> _Source material_
# # # # # # #

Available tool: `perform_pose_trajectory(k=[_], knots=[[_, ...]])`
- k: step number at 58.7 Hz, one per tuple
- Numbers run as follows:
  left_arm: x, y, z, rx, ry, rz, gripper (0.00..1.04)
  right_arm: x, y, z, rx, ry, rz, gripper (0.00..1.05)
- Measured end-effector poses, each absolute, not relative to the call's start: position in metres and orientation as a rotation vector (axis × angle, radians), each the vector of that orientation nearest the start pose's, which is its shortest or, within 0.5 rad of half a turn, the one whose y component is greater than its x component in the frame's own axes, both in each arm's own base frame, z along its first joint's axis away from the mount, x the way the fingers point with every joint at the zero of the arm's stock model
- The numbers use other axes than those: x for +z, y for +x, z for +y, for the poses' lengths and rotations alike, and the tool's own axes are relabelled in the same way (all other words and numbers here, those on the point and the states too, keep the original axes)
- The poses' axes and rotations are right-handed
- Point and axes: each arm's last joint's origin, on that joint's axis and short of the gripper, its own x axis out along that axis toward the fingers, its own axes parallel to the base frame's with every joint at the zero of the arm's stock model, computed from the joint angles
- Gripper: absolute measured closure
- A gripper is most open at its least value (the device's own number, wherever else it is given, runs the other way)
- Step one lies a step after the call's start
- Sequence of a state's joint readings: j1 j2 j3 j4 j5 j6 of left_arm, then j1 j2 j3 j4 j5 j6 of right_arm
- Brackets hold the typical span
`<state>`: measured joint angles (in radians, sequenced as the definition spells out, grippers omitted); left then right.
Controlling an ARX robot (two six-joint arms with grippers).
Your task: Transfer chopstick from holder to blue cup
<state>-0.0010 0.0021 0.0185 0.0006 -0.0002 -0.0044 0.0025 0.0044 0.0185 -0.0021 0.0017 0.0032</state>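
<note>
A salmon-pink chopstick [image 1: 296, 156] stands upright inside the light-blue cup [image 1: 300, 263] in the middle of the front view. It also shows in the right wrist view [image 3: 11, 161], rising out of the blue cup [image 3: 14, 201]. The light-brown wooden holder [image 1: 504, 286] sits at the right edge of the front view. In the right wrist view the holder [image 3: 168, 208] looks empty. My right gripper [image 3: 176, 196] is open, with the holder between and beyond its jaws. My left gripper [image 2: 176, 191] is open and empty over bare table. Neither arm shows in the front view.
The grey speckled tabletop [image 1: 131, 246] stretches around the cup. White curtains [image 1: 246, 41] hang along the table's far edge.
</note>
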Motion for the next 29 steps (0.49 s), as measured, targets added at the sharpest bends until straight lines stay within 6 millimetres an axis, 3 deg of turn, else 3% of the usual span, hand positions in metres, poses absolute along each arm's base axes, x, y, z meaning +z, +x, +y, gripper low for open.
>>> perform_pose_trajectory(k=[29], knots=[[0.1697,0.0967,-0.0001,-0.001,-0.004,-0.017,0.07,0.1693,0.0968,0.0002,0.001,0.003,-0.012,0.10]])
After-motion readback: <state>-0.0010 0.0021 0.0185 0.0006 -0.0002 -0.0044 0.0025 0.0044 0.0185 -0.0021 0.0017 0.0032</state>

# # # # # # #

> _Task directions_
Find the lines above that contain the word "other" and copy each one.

> _Exercise response_
- The numbers use other axes than those: x for +z, y for +x, z for +y, for the poses' lengths and rotations alike, and the tool's own axes are relabelled in the same way (all other words and numbers here, those on the point and the states too, keep the original axes)
- A gripper is most open at its least value (the device's own number, wherever else it is given, runs the other way)

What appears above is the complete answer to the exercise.